Stored entries
┄┄┄┄┄┄┄┄┄┄┄┄┄┄┄┄┄┄┄┄
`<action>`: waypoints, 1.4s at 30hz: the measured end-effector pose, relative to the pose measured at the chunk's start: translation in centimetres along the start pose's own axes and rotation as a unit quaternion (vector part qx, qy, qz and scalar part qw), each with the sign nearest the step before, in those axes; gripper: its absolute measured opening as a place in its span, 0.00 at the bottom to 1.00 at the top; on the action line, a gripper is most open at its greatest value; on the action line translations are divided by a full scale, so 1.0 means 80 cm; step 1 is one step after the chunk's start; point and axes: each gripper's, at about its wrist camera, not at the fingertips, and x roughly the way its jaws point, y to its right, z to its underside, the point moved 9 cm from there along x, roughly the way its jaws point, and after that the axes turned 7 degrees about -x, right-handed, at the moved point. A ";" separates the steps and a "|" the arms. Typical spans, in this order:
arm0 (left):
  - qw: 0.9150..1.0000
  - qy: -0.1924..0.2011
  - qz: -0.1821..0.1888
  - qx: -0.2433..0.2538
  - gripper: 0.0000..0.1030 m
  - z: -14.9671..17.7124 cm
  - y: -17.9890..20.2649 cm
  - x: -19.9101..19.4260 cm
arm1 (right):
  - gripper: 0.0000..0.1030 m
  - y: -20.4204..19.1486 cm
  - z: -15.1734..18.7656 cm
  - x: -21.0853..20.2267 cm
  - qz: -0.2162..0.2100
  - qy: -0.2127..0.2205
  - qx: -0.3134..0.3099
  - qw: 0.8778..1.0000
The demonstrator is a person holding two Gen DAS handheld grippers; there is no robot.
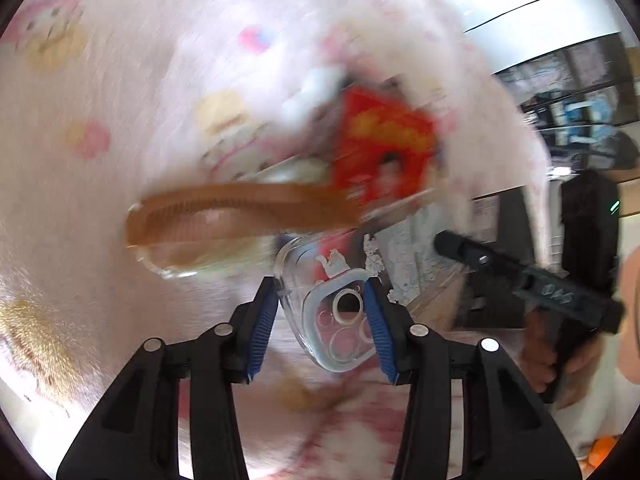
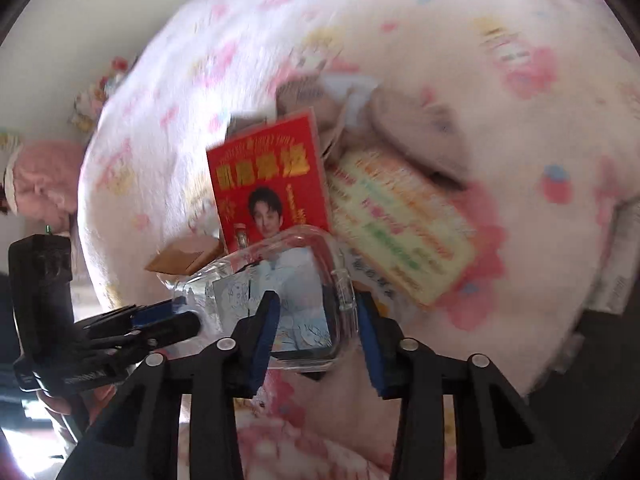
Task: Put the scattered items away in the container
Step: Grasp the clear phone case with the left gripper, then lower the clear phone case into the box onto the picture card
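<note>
A big pink blanket (image 2: pixel 500 300) covered the bed. On it lay a red card (image 2: pixel 268 184), a brown comb (image 1: pixel 240 212) and a striped card (image 2: pixel 400 216) — all scattered. Both tools gripped the clear phone case (image 1: pixel 340 312): left tool (image 1: pixel 326 324), right tool (image 2: pixel 316 340). No container showed — I think it needed finding next.

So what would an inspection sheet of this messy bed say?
Surface: pink cartoon-print blanket, blurred.
Job's things: clear phone case; red card; brown comb; colourful printed card. No container identified.
Clutter: beige cloth, too blurred to name.
Grippers: left gripper closed on the phone case; right gripper straddles it, grip unclear.
Cables: nothing seen.
Surroundings: dark shelves past the bed's edge.
</note>
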 end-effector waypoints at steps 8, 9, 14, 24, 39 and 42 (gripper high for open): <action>0.988 0.020 0.071 0.135 0.41 0.021 0.199 -0.030 | 0.30 0.044 0.053 -0.204 0.043 0.153 0.028 0.987; 0.985 0.016 0.077 0.153 0.41 0.023 0.223 -0.026 | 0.30 0.057 0.068 -0.227 0.052 0.167 0.038 0.984; 0.967 -0.031 0.090 0.235 0.41 0.072 0.347 0.040 | 0.30 0.145 0.155 -0.302 0.096 0.200 0.113 0.968; 0.943 -0.089 -0.047 0.318 0.44 0.132 0.388 0.170 | 0.31 0.281 0.254 -0.253 0.063 0.152 0.238 0.957; 0.919 -0.042 -0.084 0.382 0.45 0.133 0.402 0.199 | 0.32 0.322 0.271 -0.240 0.153 0.147 0.254 0.944; 0.926 -0.063 -0.059 0.367 0.44 0.141 0.408 0.216 | 0.32 0.333 0.268 -0.234 0.163 0.134 0.253 0.944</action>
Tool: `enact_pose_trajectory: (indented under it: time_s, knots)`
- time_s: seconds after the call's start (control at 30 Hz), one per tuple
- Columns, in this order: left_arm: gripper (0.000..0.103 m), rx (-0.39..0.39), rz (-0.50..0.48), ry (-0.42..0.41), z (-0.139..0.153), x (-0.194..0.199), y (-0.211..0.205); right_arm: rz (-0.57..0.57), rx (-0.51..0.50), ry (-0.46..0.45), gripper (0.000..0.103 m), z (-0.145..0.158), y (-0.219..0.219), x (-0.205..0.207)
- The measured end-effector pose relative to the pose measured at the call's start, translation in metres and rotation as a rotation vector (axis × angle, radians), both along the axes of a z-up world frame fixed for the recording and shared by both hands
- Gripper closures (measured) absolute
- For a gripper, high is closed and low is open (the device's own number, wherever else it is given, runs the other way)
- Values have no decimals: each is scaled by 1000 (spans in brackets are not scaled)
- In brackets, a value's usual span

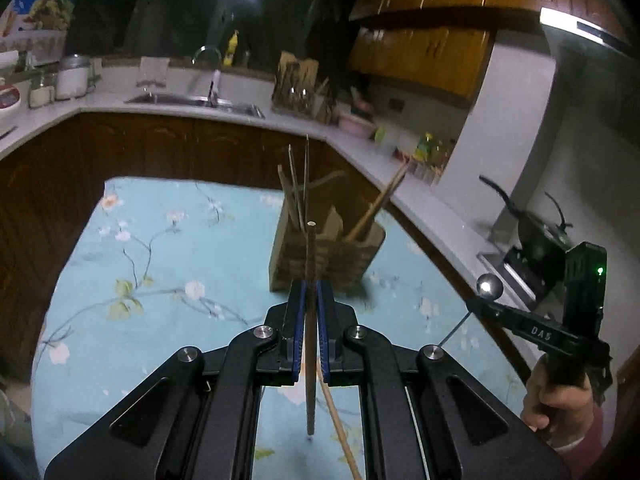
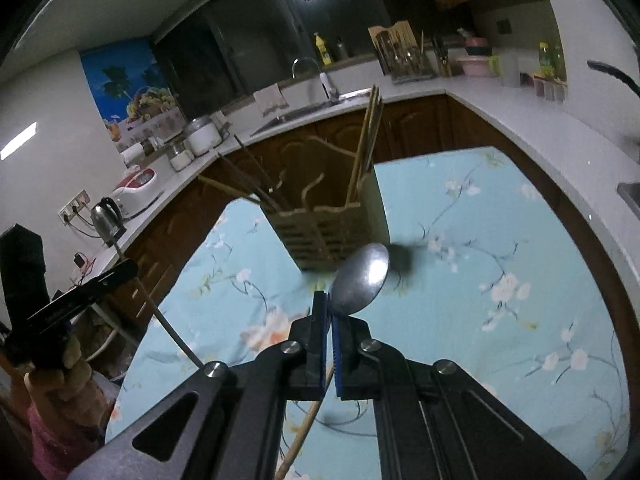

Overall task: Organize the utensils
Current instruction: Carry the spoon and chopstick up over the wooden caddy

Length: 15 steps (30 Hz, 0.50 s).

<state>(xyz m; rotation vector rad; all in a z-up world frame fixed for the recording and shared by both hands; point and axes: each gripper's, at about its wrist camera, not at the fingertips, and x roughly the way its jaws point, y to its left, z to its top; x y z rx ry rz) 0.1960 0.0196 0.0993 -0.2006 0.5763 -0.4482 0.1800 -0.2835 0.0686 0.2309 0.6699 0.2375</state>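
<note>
The surface point(image 1: 168, 248), covered in a light blue cloth with a flower print, fills the lower half of both wrist views, with the kitchen counter point(image 1: 132, 110) curving behind it from 9 o'clock round to 3 o'clock. On the cloth stands the wooden utensil holder point(image 1: 326, 258), upright, with slatted walls; in the left wrist view it sits at 12 o'clock from the left hand-held gripper point(image 1: 310, 290), just beyond the fingertips, and in the right wrist view it lies at about 11 o'clock from the right hand-held gripper point(image 2: 330, 304). Chopsticks point(image 2: 370, 136) already stand in its compartments, leaning outward toward 1 o'clock on one side and toward 10 o'clock on the other. The left hand-held gripper is closed narrowly on a dark chopstick point(image 1: 310, 320), whose long axis runs straight along the fingers from 6 to 12 o'clock, its pale tip up in front of the holder. The right hand-held gripper is clamped on a metal spoon point(image 2: 360, 280) by the neck, the bowl pointing to 1 o'clock past the fingertips, its concave face toward the camera, near the holder's base. One loose light wooden chopstick point(image 1: 340, 432) lies on the cloth beneath the grippers, slanting from 11 to 5 o'clock in the left view.
</note>
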Motion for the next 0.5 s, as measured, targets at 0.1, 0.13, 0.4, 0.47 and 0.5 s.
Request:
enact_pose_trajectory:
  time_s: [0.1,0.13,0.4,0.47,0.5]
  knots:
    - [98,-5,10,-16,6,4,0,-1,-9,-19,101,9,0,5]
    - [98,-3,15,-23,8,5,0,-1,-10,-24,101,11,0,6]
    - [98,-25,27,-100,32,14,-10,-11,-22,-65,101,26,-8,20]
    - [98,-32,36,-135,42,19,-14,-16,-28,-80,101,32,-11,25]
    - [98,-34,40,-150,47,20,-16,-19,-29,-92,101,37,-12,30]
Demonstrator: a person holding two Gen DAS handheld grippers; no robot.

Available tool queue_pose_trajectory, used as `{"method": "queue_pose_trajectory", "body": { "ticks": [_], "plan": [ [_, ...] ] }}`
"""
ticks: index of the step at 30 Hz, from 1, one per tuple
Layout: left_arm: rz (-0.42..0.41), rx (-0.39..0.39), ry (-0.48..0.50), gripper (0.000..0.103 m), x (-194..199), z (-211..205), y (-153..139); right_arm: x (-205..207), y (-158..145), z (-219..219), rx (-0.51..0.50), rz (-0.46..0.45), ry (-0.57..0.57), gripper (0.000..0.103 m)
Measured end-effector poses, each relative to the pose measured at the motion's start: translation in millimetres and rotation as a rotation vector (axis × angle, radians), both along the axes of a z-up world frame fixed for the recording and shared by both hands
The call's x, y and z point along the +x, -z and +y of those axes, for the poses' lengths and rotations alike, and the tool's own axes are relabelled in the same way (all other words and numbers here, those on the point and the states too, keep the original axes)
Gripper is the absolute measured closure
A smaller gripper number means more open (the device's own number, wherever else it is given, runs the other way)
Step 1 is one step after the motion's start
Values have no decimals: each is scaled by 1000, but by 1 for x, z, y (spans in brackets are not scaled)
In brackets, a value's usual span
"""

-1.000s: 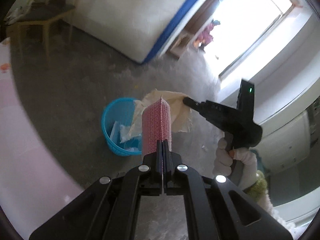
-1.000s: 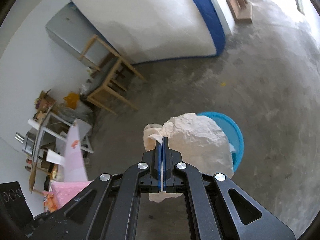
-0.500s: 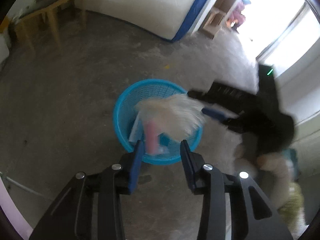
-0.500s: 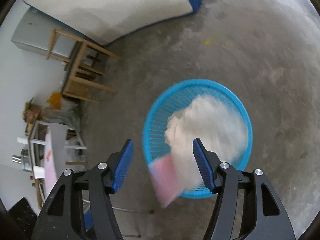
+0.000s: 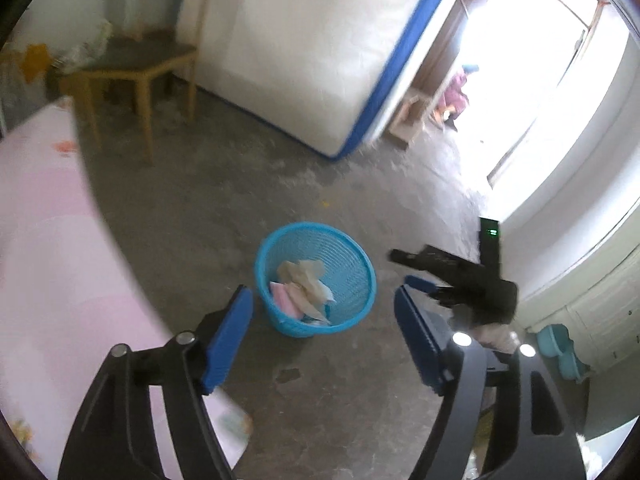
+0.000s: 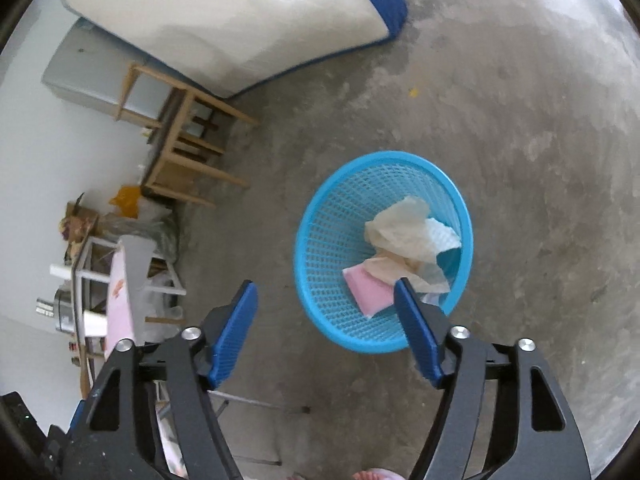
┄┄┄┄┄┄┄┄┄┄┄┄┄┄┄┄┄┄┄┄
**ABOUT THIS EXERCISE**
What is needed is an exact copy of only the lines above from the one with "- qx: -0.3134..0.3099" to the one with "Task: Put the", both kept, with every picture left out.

**RESULT FOR THIS TASK**
  - qx: -0.3134..0.3099
  - qw: 0.8778..1.0000
The demonstrator is a person holding two Gen DAS handheld grippers; there is no robot.
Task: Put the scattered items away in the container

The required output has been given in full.